Местные жители расступались перед крестоносцами, бросая на них настороженные взоры, что несколько стесняло юношу, уверенного в том, что не сегодня-завтра вооружённое столкновение станет неизбежно.
— Смотри, как эти павлины мечутся от нас! Уступают нам дорогу! Даже в глазах их бойцов я вижу страх! — восторженно молвил Ян, чья лошадь бойко шагала бок о бок с его. — Так им и надо, языческим мужеложцам! Ради этого-то я к вам и затесался, не иначе! Интересно, давно ли они приучились носить штаны?.. Ты глянь, у того в серебристом панцире щит расписной, а у того… О-о-о, смотри, какой смуглый, не сарацин ли?! — Совсем рядом проехал невысокий воин, в зелёной тунике и вооружённый копьём. На копье реял красный вымпел с изображением золотого двуглавого орла. — Кстати, ты заметил, что на этой улице полно мужей во франкских платьях? Видать, армия у императора слабенькая, вот и нанимает!.. А-х-х! Вот же бесы! Всё-то у них есть! Да будь у меня такое копьё, такой щит, такие девки, я бы…
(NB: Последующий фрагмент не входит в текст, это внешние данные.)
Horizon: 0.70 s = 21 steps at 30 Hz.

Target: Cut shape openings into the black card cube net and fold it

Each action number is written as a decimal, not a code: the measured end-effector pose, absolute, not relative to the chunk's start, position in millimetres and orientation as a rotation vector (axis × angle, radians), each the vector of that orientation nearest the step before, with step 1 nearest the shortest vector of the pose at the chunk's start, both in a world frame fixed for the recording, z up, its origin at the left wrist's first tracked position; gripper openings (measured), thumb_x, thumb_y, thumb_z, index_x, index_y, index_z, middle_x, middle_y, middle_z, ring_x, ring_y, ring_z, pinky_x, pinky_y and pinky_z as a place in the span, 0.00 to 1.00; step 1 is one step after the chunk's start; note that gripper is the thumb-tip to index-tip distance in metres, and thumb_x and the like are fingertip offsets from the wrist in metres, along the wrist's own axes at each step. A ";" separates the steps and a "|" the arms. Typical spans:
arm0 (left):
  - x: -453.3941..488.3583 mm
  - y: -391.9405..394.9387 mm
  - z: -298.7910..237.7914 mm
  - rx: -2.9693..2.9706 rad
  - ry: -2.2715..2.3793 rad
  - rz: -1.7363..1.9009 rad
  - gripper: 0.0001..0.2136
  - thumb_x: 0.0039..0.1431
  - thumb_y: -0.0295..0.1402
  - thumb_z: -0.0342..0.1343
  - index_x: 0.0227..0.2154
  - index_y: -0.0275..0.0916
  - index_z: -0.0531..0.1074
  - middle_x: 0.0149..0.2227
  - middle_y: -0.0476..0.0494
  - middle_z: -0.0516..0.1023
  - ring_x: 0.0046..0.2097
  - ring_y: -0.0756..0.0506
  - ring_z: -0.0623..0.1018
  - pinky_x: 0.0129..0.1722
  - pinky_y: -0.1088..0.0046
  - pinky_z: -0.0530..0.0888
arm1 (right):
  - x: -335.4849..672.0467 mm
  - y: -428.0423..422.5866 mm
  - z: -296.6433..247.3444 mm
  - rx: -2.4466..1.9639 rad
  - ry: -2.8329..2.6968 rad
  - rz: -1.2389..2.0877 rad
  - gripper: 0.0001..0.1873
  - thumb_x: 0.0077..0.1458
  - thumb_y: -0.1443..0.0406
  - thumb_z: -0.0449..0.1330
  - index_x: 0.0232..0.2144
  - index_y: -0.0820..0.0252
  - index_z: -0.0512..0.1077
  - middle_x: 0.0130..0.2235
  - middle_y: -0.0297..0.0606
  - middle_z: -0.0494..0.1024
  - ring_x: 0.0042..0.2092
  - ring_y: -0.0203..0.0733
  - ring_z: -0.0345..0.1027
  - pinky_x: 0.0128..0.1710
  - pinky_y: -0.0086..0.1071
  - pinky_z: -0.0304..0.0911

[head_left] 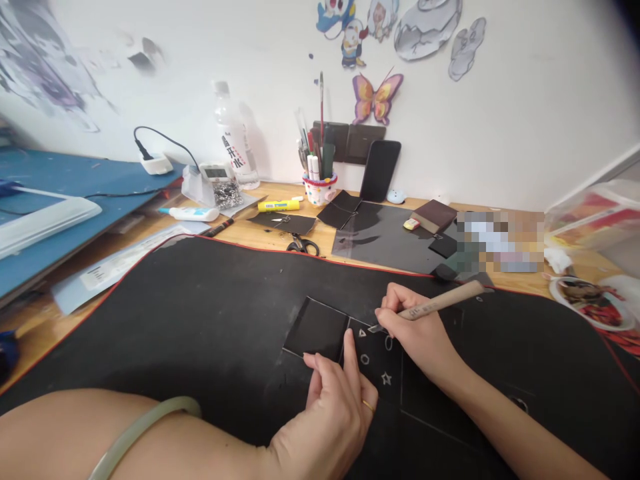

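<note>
A black card (320, 328) with pale edges lies on the dark mat (210, 300). Small pale outlines, among them a triangle, a star and rounded shapes, mark the black sheet (373, 387) to the right of the card. My left hand (337, 400) rests there, index finger stretched along the card's right edge and thumb at its lower edge; a ring is on one finger. My right hand (417, 330) grips a craft knife (440, 300) with a wooden handle. Its dark tip points down beside the triangle; whether it touches the sheet I cannot tell.
Black-handled scissors (304, 245) lie just beyond the mat. Behind them are a yellow glue stick (279, 205), a pen cup (320, 192), a phone (381, 171) and a water bottle (235, 140). A white bowl (593, 303) sits at the right.
</note>
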<state>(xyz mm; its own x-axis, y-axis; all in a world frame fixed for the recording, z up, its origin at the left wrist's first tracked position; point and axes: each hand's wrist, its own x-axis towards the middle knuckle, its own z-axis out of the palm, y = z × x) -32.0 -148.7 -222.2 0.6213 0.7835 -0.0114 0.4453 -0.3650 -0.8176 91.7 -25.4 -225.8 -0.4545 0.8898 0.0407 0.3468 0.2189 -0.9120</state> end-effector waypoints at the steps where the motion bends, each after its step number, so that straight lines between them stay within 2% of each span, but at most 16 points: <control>1: -32.0 -148.6 -222.1 -2.021 -0.971 0.514 0.12 0.50 0.29 0.56 0.38 0.33 0.65 0.48 0.28 0.70 0.28 0.44 0.76 0.27 0.66 0.72 | 91.6 -25.7 -225.6 -1.136 -1.923 1.191 0.14 0.43 0.73 0.52 0.15 0.57 0.50 0.17 0.24 0.54 0.20 0.30 0.46 0.20 0.26 0.46; 9: -33.2 -146.7 -216.8 -2.046 -0.963 0.528 0.12 0.49 0.27 0.57 0.38 0.33 0.65 0.48 0.31 0.71 0.28 0.45 0.77 0.28 0.68 0.72 | 89.7 -28.7 -222.4 -1.156 -2.064 1.166 0.14 0.44 0.72 0.52 0.16 0.58 0.51 0.16 0.24 0.51 0.21 0.30 0.45 0.20 0.27 0.44; 21: -32.3 -146.3 -216.4 -2.073 -0.985 0.535 0.14 0.48 0.27 0.58 0.38 0.33 0.64 0.48 0.29 0.70 0.28 0.44 0.77 0.27 0.68 0.72 | 89.7 -27.0 -223.6 -1.141 -2.049 1.192 0.14 0.47 0.67 0.54 0.16 0.58 0.52 0.16 0.24 0.52 0.19 0.29 0.45 0.19 0.26 0.44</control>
<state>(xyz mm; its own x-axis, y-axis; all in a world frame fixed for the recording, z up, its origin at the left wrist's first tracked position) -32.3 -146.3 -216.4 0.6135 0.7884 -0.0456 0.4672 -0.4089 -0.7839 89.7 -27.0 -223.6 -0.5201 0.8540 0.0125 0.4109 0.2630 -0.8729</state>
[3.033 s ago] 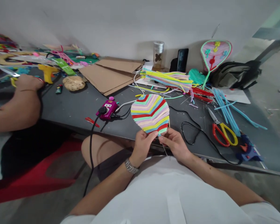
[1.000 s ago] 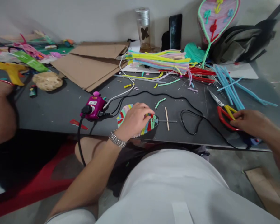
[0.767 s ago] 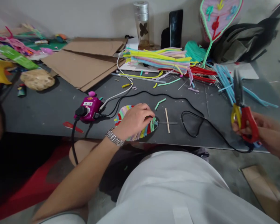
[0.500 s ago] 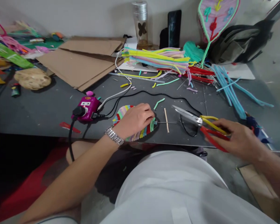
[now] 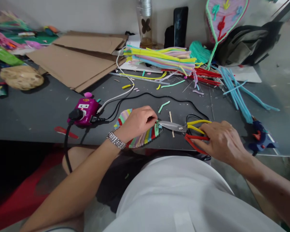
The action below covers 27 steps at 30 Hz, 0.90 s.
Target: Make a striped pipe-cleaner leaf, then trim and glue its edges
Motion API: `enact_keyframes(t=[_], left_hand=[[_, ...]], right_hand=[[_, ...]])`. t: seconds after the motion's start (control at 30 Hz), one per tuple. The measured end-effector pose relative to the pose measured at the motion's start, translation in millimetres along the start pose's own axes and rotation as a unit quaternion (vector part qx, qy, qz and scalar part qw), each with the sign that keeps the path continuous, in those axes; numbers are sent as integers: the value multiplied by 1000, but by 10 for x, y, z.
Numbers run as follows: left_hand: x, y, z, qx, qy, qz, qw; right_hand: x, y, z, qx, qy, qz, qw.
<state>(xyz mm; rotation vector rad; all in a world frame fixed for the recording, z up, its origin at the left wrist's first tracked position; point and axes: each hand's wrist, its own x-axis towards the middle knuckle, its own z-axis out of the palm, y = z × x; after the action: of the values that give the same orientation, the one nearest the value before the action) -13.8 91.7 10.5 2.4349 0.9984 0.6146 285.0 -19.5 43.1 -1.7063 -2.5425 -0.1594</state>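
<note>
On the table's front edge lies a leaf-shaped piece of striped, many-coloured pipe cleaners (image 5: pixel 145 138). My left hand (image 5: pixel 139 120) rests over it, thumb and fingers pinched at a green pipe cleaner end (image 5: pixel 157 124) on its right side. My right hand (image 5: pixel 223 141) grips scissors (image 5: pixel 177 127) with yellow and red handles. Their blades look nearly closed, and the tips reach the green end beside my left fingers. A thin wooden stick (image 5: pixel 170 116) lies partly beneath the blades. Above them is a short, bent green pipe cleaner scrap (image 5: pixel 163 105).
A purple power adapter (image 5: pixel 87 111) with cables stands left. Behind are cardboard sheets (image 5: pixel 74 64), a pipe cleaner bundle (image 5: pixel 161 58), a bottle (image 5: pixel 145 25) and a phone (image 5: pixel 180 27). Blue pipe cleaners (image 5: pixel 239 93) and a blue glue gun (image 5: pixel 261 138) lie right.
My right hand has brought the scissors left to the green end, and their blades have closed further. My left fingers have shifted slightly and pinch near the tip.
</note>
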Motion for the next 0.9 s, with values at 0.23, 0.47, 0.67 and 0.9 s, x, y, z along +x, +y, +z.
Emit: enact_keyframes(t=[0.23, 0.47, 0.67, 0.9], left_hand=[[-3, 20, -15, 4, -18, 0, 1000], [-23, 29, 20, 58, -21, 32, 998], [-2, 37, 37, 72, -27, 29, 997], [32, 13, -14, -92, 63, -68, 991]], right_hand=[[44, -32, 32, -10, 5, -7, 1000], [68, -25, 43, -19, -23, -51, 998], [118, -18, 58, -20, -118, -60, 991], [76, 105, 16, -20, -105, -10, 994]])
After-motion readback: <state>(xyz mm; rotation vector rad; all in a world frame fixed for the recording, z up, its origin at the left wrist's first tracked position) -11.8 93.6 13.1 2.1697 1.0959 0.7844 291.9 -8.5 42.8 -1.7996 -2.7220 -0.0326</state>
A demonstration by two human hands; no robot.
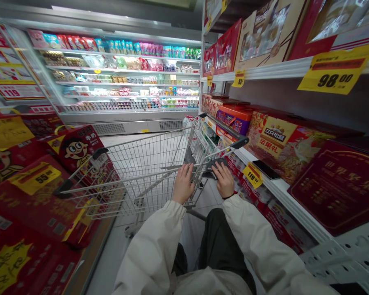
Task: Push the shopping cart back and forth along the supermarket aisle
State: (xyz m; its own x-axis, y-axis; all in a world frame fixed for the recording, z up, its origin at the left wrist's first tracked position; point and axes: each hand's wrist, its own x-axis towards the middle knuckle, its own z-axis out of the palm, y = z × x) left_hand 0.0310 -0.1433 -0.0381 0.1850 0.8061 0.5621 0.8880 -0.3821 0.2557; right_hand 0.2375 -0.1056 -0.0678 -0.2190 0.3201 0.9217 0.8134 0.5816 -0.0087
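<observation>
A wire shopping cart (141,180) stands sideways in front of me, its dark handle (227,130) toward the right shelf. My left hand (183,184) lies over the near side of the cart by its wire frame, fingers stretched out and nothing seen in them. At the handle end, my right hand (224,180) has its fingers over a small dark grey item (209,174), which looks soft. Its kind is unclear, and my right thumb is hidden. Nearby on the shelf edge rests a black phone (266,169), beside a yellow price tag (252,175).
Red gift boxes (279,141) line the right shelf (295,200). Stacked red milk cartons (76,149) crowd the left, close to the cart's far end. A lit refrigerated case (126,119) spans the back. White floor tiles (113,246) show between the displays.
</observation>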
— Прекрати, глупец! — не выдержал Жеан. — Наша цель — не запугивать, но стоять на страже христианского мира, ибо покой его — священен! Что ты имеешь против этих людей, хотел бы я знать? Учитывая, что в большинстве своём они вовсе не язычники, а христиане, только несколько иные, нежели мы.
— Гм! Какой же ты святоша! Ещё разговариваешь так… как будто тебя сам Боэмунд во чреве выносил… да тьфу на тебя, вот и всё! Что имею? Ничего не имею! Просто они какие-то чудные, слишком чистенькие да слишком богатенькие! — сплюнул Ян и, ускорив ход Жилды, поспешил отдалиться от Жеана. Кьяра, сидящая позади, не сказала ничего.
«Неотёсанный балбес! Чувствую, сегодня он непременно попадёт под горячую руку кому-нибудь из местных вояк! И откуда у него такая толковая сестра? Даже и не верится, хотя внешне они почти неотличимы друг от друга, что не оставляет повода для сомнений.
Ах! Что это?»
Протяжный женский крик и вкрадчивое «Deus lo vult!» огласили разноцветную улочку, раздался звонкий лязг стали, и около двух десятков лошадей на бешеной прыти рванулось сквозь толпу.
«Что?!»
Едва Жеан успел что-либо предположить, как багряный фонтан взметнулся ввысь. Солёный смрад крови разом перебил запахи зелени и благовоний. Молодого крестоносца обдало болезненным холодом. Он никак не мог понять, что происходит вокруг, лишь леденящие душу картины ночного кошмара двухнедельной давности вновь, как вживую, завертелись перед его взором. Мраморные башни, цветистые сады, девственное небо — всё потонуло в хаосе кровавой резни и тревожных образов, рождённых воображением Жеана. Единственное, что было очевидно сейчас, — лишь малая часть Христова воинства осознаёт сущность разгорающейся потасовки.